> [Exercise instructions]
Please set down each line of the data again, unchanged.

> [Dataset content]
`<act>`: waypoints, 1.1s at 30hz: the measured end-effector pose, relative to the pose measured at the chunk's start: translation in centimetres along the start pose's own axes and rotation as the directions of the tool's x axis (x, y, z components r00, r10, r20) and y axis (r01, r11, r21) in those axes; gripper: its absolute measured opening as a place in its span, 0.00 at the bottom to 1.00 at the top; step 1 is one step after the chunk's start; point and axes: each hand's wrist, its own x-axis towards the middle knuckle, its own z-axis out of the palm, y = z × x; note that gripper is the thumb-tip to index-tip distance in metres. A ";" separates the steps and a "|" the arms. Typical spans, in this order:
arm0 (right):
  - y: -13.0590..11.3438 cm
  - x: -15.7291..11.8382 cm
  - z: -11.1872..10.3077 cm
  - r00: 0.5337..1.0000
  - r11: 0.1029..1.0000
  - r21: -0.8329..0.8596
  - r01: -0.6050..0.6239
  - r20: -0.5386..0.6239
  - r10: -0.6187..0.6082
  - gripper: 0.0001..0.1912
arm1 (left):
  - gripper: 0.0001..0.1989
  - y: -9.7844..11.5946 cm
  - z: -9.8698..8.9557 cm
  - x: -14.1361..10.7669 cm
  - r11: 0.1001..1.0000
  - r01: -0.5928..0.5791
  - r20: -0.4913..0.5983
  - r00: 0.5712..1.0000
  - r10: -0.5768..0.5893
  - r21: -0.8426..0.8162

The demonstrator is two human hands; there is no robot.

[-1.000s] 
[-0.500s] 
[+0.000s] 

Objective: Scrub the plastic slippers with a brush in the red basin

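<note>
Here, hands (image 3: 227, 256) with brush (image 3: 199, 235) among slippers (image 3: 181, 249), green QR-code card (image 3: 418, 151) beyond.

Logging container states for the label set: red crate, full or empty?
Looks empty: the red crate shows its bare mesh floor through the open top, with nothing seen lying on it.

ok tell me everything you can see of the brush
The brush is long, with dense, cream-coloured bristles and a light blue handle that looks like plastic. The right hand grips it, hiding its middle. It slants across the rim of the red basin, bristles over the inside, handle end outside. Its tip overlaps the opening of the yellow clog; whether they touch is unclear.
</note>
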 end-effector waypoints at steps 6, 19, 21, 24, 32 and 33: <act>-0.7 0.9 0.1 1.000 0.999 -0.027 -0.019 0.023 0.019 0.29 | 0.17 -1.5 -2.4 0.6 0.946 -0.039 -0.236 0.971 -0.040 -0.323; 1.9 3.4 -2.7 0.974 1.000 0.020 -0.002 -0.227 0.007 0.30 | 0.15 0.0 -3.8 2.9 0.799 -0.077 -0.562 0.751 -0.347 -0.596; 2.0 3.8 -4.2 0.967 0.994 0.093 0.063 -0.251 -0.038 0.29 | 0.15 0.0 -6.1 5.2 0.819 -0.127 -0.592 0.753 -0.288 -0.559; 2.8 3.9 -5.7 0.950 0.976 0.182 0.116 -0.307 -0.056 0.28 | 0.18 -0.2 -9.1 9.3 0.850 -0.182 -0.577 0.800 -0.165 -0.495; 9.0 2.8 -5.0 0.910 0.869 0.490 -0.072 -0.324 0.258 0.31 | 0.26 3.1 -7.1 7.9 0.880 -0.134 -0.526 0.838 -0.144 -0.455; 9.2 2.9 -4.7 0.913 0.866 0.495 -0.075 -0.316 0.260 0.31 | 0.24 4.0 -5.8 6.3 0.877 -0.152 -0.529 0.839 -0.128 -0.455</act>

> [Exercise solution]
`<act>`: waypoints, 1.1s at 30hz: the measured end-effector pose, relative to the pose measured at the chunk's start: translation in centimetres along the start pose's own axes and rotation as the directions of the tool's x axis (x, y, z components r00, r10, r20) and y axis (r01, r11, r21) in those axes; gripper: its absolute measured opening as a place in its span, 0.00 at the bottom to 1.00 at the top; step 1 is one step after the chunk's start; point and axes: each hand's wrist, its own x-axis towards the middle knuckle, its own z-axis out of the palm, y = z × x; note that gripper is the thumb-tip to index-tip distance in metres. A ";" separates the steps and a "|" the arms. Typical spans, in this order:
arm0 (right):
  - y: -13.0590..11.3438 cm
  - x: -15.7291..11.8382 cm
  - z: -11.1872..10.3077 cm
  - r00: 0.5337..1.0000
  - r11: 0.1029..1.0000
  - r21: -0.8329..0.8596
  - r01: -0.6050..0.6239
  - r20: -0.5386..0.6239
  - r10: -0.6187..0.6082
  - gripper: 0.0001..0.1912
arm1 (left):
  - gripper: 0.0001..0.1989
  - y: -9.7844..11.5946 cm
  - z: -9.8698..8.9557 cm
  - x: -14.1361..10.7669 cm
  - r11: 0.1001..1.0000
  - r01: -0.5928..0.5791
  - r20: -0.4913..0.5983
  - r00: 0.5712..1.0000
  - r10: -0.5768..0.5893
  - r21: -0.8426..0.8162

The demonstrator is two human hands; there is no robot.

[-1.000s] 
[-0.500s] 
[+0.000s] 

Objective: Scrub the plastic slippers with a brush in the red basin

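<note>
Here, hands (image 3: 227, 256) with brush (image 3: 199, 235) among slippers (image 3: 181, 249), green QR-code card (image 3: 418, 151) beyond.

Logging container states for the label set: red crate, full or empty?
Looks empty: the red crate shows its bare mesh floor through the open top, with nothing seen lying on it.

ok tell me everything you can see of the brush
The brush is long, with dense, cream-coloured bristles and a light blue handle that looks like plastic. The right hand grips it, hiding its middle. It slants across the rim of the red basin, bristles over the inside, handle end outside. Its tip overlaps the opening of the yellow clog; whether they touch is unclear.
</note>
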 end-effector waypoints at steps 6, 19, 21, 24, 32 and 33: <act>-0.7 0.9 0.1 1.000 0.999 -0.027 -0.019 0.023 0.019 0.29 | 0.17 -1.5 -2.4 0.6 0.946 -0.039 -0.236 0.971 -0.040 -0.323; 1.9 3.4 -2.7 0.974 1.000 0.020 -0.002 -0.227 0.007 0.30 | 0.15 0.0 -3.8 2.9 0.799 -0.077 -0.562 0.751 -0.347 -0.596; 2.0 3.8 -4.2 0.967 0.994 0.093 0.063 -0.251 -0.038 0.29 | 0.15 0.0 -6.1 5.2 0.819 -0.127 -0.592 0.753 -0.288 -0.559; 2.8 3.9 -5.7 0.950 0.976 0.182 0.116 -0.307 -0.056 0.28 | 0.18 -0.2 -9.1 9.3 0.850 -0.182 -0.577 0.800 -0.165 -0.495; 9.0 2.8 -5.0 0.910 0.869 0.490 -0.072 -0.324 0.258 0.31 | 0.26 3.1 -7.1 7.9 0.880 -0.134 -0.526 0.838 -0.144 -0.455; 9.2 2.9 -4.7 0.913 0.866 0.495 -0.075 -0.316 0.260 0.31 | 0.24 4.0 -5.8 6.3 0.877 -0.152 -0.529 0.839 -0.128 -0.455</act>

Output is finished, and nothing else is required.